Decreasing motility and prolonged transit time in the colon causes increased absorption of water. Later it increases the risk of constipation. An increase in Flatulence was also found. Along with the uterus, appendix, and cecum development, it is pushed up and laterally. This anatomical change is important to remember especially when the mother complains of acute abdominal pain and appendicitis.

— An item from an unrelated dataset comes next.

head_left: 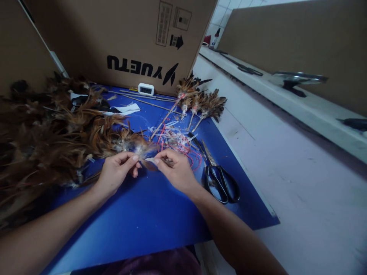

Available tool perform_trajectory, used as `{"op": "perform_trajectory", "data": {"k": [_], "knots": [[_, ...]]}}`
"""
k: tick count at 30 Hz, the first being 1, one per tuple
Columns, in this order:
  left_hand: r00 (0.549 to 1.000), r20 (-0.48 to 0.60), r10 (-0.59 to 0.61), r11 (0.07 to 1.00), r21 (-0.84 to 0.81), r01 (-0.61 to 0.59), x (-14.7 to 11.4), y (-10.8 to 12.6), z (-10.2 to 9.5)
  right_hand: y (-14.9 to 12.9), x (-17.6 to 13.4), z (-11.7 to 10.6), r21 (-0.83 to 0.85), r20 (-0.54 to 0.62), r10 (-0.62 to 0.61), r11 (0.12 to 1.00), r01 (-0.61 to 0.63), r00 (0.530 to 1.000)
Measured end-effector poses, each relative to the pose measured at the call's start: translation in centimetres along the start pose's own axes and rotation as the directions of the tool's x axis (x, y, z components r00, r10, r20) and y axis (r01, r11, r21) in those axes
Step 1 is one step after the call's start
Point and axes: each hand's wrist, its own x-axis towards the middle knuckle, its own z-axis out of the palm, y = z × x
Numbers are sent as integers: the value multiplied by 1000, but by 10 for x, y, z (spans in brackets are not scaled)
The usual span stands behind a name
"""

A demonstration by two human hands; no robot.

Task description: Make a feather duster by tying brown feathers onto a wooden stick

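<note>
My left hand (119, 168) is closed in a pinch on a brown feather bunch (140, 149), whose pale fluffy base shows above the fingertips. Just to its right, my right hand (179, 170) pinches a thin whitish strand or quill end (151, 159); I cannot make out which. The hands are a short gap apart over the blue table mat (137, 217). Beyond the right fingers lies a tangle of white and pink plastic strips (174, 138). Black-handled scissors (219, 179) rest to the right of my right hand.
A large heap of brown feathers (51, 133) covers the left side. Small feather dusters (205, 103) and thin sticks (149, 99) lie at the back. A small white digital display (146, 89) stands before a cardboard box (86, 34). A wall with a ledge (243, 67) borders the right.
</note>
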Motion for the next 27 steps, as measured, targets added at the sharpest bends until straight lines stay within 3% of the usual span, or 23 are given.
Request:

Hemorrhoids usually occur during pregnancy. It is caused by relaxation of secondary blood vessel walls to increased progesterone, and suppression of veins by weight and enlarged uterine size. Try to push during defecation because constipation also plays a role in the emergence of hemorrhoids.
- Trimester I
In this stage, significant changes will occur in decreasing smooth muscle motility in the digestive tract. There is also decreasing the secretion of hydrochloric acid and pepsin in the stomach. Further, it causes symptoms of pyrosis. Symptoms caused by gastric acid reflexes to the lower esophagus as a result of changes in gastric position and decreased esophageal sphincter muscle tension. Nausea is caused by a decrease in hydrochloric acid and a decrease in motility, as well as constipation as a result of decreased bowel motility. Hypersalivation often occurs as compensation for nausea and vomiting that occurs, in some women. It is found (food cravings) that might be related to the individual’s perception of what can reduce nausea and vomiting. Epulis during pregnancy will appear, but after labor will decrease spontaneously.
- Trimester II
Constipation usually occurs because of the increased effect of the hormone progesterone. Also, flatulence also occurs due to the pressure of the uterus which enlarges in the abdominal cavity. Hemorrhoids are quite common in pregnancy as a result of constipation and increased pressure under the uterine veins including hemorrhoids. Feeling burned stomach occurs because of the acid return of gas into the lower esophagus.
- Trimester III
As the gestational age progresses, the stomach and intestines are displaced by the enlarged Uterus. Gastric emptying and small intestine transit time decrease in pregnancy due to hormonal or mechanical factors. This may be caused by progesterone and decreased levels of motilin, a hormone peptide known to have smooth muscle stimulation effects. Pirosis (heartburn) often occurs in pregnancy and may be caused by reflux of acidic secretions into the lower esophagus. The position of the stomach changes and the lower esophageal sphincter also decreases. Gums can occur hyperemic and soften, in Berta pregnancy can bleed even in mild edema. Focal vascular gum swelling or epulis has spontaneous regression after birth.